- About this task
Reproduce the entries word for word but drop every picture.

- Supplied data
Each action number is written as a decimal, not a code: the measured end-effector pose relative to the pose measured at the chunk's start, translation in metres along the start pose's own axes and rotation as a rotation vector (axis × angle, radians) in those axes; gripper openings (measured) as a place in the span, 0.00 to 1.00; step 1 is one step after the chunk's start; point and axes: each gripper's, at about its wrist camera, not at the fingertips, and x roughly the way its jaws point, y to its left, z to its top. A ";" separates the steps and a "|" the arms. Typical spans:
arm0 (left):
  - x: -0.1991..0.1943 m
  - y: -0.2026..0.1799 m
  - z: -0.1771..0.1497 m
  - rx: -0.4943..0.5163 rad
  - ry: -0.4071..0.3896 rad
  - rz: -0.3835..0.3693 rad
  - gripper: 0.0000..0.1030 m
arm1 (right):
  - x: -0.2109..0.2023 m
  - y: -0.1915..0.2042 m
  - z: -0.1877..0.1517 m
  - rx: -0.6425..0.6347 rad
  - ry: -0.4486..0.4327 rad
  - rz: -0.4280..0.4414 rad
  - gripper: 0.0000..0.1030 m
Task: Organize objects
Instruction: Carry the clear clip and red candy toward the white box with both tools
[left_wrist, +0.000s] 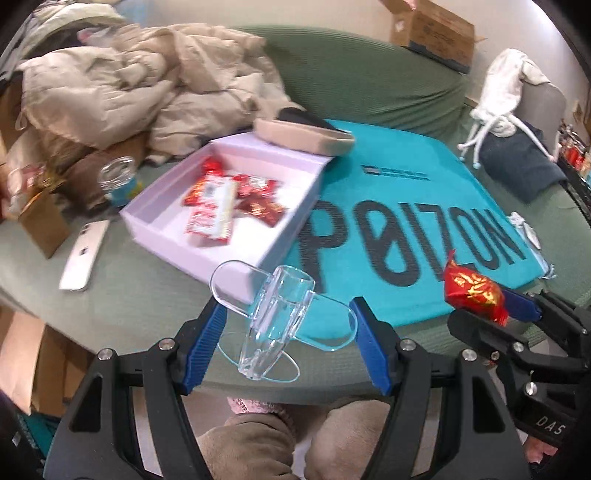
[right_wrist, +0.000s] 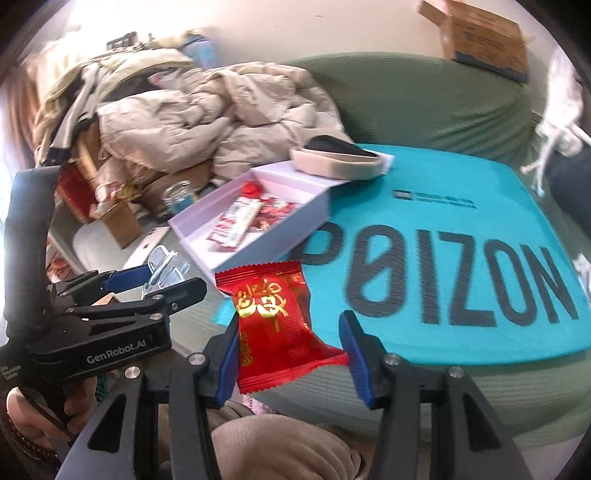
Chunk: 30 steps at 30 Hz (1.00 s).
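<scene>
Your left gripper (left_wrist: 288, 325) is holding a clear plastic stand (left_wrist: 275, 321) between its fingers, above the front edge of the green sofa (left_wrist: 369, 74). Your right gripper (right_wrist: 290, 338) is pinching a red snack packet (right_wrist: 275, 325) over the teal bag (right_wrist: 443, 240). The white box (left_wrist: 229, 206), holding more red packets (left_wrist: 221, 203), is lying just beyond.

Red-and-gold snack packet (right_wrist: 275, 325) — teal bag (right_wrist: 461, 258), perhaps black-lettered
</scene>
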 end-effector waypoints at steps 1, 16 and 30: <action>-0.003 0.006 -0.002 -0.006 0.001 0.013 0.66 | 0.001 0.007 0.001 -0.010 0.002 0.010 0.50; -0.024 0.078 -0.016 -0.097 -0.003 0.097 0.66 | 0.027 0.083 0.015 -0.146 0.048 0.113 0.50; -0.028 0.099 -0.024 -0.146 0.008 0.148 0.66 | 0.043 0.107 0.017 -0.219 0.069 0.191 0.50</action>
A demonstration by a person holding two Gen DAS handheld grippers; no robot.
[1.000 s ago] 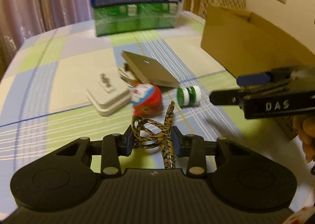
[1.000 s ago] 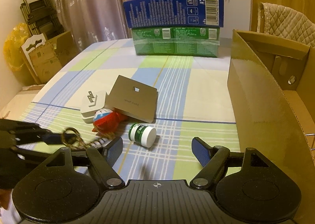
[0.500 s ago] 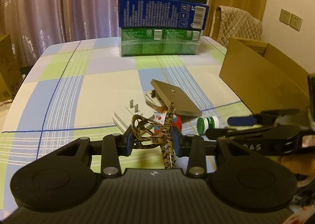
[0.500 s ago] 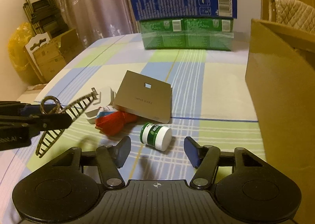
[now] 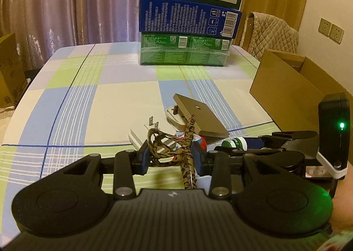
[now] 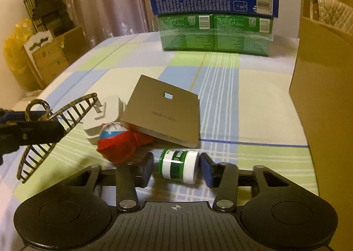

- Task response
Each action number is written as a decimal, not a code: the measured end-effector pose relative to the pose measured at the chunk's start, translation in metres along the start pose's own axes and rotation as a rotation vector (axis × angle, radians) in those axes; gripper openings (measured) as a place in the span, 0.00 to 1.00; step 1 is one step after the chunk's start; point and axes: each gripper's, at about its wrist camera, not at the fingertips, and x roughly the way its jaws point, y to its left, z to its top. A ";" separates the steps and a "|" the arms. Typical spans:
arm0 (left):
  - x: -0.1991..0.1943 m
  - y: -0.2026..0.1799 m
  - z: -0.1771..0.1497 m
  - rx: -0.4943..0.5163 rad
  - ry: -0.4071..0.3896 rad
  - rz: -0.3835..0.3693 rad
  - gripper: 0.0000..0.1030 m
arm1 (right):
  - x: -0.2109..0.2023 m
  - y: -0.1915..0.2042 m
  - z: -0.1877..0.1517 m
  - rx: -0.6425..0.6347 rad
  - ry: -0.4486..0.4327 rad
  - rz: -0.4280..0.4414 rad
  - gripper: 0.0000..0.1030 m
Task: Organize objects
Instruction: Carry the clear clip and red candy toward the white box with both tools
[left_wrist, +0.000s] 
[right_wrist, +0.000s] 
Chunk: 30 steps at 30 Hz (1.00 s).
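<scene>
Your left gripper (left_wrist: 288, 325) is holding a clear plastic stand (left_wrist: 275, 321) between its fingers, above the front edge of the green sofa (left_wrist: 369, 74). Your right gripper (right_wrist: 290, 338) is pinching a red snack packet (right_wrist: 275, 325) over the teal bag (right_wrist: 443, 240). The white box (left_wrist: 229, 206), holding more red packets (left_wrist: 221, 203), is lying just beyond.

Red-and-gold snack packet (right_wrist: 275, 325) — teal bag (right_wrist: 461, 258), perhaps black-lettered
</scene>
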 end-effector waypoints at steps 1, 16 and 30: <action>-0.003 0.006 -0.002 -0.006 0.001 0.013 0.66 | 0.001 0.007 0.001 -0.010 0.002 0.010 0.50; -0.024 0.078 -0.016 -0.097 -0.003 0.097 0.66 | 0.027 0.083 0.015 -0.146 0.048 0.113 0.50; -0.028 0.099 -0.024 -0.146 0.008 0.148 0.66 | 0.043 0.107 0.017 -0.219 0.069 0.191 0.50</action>
A demonstration by a person holding two Gen DAS handheld grippers; no robot.
[1.000 s ago] 
[1.000 s ago] 
[0.500 s ago] 
[0.500 s ago] 
[now] 
[now] 

Nothing more belongs to this exercise.